__Exercise aim__:
Your copy of the listing should be exact and should contain no pictures.

(Data extract begins)

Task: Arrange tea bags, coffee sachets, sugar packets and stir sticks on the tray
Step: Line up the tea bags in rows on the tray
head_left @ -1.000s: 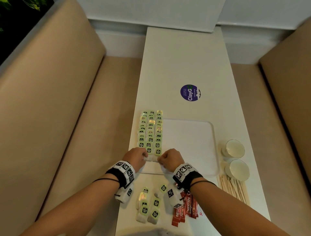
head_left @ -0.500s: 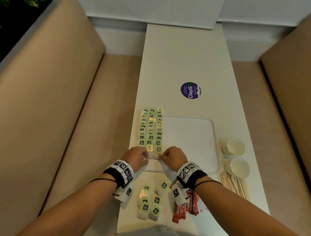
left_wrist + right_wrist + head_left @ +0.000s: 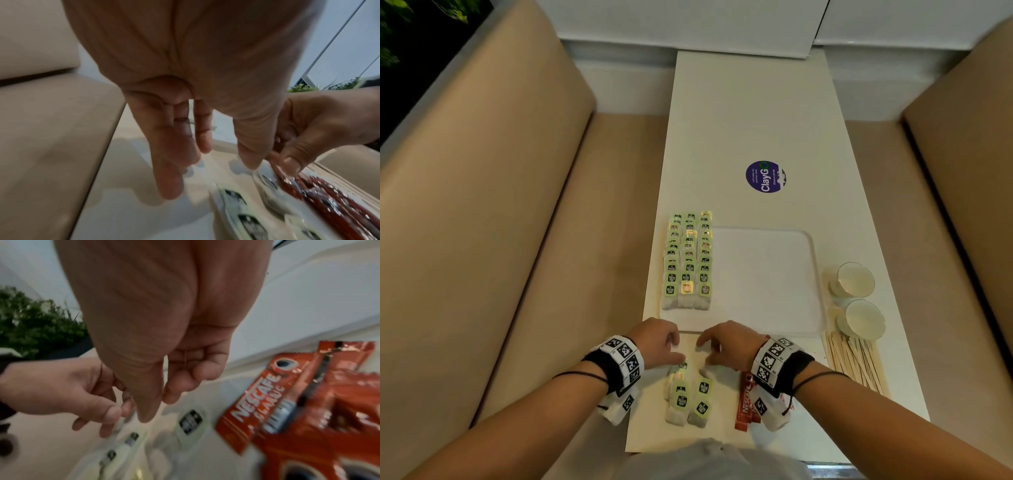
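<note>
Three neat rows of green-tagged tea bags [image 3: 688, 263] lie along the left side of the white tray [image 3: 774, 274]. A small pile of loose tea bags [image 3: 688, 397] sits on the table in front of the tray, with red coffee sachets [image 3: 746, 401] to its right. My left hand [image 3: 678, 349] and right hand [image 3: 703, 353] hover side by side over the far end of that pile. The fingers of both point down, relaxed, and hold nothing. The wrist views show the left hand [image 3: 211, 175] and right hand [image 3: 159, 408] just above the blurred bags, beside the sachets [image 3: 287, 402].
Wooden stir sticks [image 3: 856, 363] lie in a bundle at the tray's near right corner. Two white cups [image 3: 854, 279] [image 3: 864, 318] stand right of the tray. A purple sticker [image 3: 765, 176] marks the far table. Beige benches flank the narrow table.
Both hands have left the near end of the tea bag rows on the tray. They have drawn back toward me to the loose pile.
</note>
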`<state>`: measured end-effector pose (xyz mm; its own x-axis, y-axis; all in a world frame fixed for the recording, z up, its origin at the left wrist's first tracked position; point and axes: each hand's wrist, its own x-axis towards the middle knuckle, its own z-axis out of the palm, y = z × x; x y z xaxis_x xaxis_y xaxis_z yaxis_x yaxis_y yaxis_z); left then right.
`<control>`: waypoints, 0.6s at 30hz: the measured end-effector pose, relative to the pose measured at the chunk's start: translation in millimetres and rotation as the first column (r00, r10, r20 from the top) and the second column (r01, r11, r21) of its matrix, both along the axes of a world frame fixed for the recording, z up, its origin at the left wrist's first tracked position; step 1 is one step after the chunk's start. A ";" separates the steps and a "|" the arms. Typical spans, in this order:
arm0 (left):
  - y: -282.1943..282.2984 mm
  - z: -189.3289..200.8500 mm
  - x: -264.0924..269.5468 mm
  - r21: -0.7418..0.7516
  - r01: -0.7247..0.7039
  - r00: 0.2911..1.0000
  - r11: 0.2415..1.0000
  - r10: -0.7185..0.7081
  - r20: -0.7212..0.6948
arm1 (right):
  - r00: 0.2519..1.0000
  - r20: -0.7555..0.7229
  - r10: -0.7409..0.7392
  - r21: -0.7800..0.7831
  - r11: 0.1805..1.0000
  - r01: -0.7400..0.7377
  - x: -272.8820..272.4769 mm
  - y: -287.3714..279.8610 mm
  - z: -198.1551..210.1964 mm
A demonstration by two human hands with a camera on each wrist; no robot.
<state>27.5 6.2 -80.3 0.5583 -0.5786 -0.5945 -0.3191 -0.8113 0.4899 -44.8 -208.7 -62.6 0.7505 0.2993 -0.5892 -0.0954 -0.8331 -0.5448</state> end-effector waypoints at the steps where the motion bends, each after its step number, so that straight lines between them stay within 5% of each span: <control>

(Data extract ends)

__Response to this exercise__:
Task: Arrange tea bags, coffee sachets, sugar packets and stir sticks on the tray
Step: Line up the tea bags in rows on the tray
head_left @ -1.000s: 
head_left @ -0.500s: 
left_wrist + right_wrist + head_left @ +0.000s: 
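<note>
Three neat rows of green-tagged tea bags [image 3: 688, 263] lie along the left side of the white tray [image 3: 774, 274]. A small pile of loose tea bags [image 3: 688, 397] sits on the table in front of the tray, with red coffee sachets [image 3: 746, 401] to its right. My left hand [image 3: 678, 349] and right hand [image 3: 703, 353] hover side by side over the far end of that pile. The fingers of both point down, relaxed, and hold nothing. The wrist views show the left hand [image 3: 211, 175] and right hand [image 3: 159, 408] just above the blurred bags, beside the sachets [image 3: 287, 402].
Wooden stir sticks [image 3: 856, 363] lie in a bundle at the tray's near right corner. Two white cups [image 3: 854, 279] [image 3: 864, 318] stand right of the tray. A purple sticker [image 3: 765, 176] marks the far table. Beige benches flank the narrow table.
Both hands have left the near end of the tea bag rows on the tray. They have drawn back toward me to the loose pile.
</note>
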`<state>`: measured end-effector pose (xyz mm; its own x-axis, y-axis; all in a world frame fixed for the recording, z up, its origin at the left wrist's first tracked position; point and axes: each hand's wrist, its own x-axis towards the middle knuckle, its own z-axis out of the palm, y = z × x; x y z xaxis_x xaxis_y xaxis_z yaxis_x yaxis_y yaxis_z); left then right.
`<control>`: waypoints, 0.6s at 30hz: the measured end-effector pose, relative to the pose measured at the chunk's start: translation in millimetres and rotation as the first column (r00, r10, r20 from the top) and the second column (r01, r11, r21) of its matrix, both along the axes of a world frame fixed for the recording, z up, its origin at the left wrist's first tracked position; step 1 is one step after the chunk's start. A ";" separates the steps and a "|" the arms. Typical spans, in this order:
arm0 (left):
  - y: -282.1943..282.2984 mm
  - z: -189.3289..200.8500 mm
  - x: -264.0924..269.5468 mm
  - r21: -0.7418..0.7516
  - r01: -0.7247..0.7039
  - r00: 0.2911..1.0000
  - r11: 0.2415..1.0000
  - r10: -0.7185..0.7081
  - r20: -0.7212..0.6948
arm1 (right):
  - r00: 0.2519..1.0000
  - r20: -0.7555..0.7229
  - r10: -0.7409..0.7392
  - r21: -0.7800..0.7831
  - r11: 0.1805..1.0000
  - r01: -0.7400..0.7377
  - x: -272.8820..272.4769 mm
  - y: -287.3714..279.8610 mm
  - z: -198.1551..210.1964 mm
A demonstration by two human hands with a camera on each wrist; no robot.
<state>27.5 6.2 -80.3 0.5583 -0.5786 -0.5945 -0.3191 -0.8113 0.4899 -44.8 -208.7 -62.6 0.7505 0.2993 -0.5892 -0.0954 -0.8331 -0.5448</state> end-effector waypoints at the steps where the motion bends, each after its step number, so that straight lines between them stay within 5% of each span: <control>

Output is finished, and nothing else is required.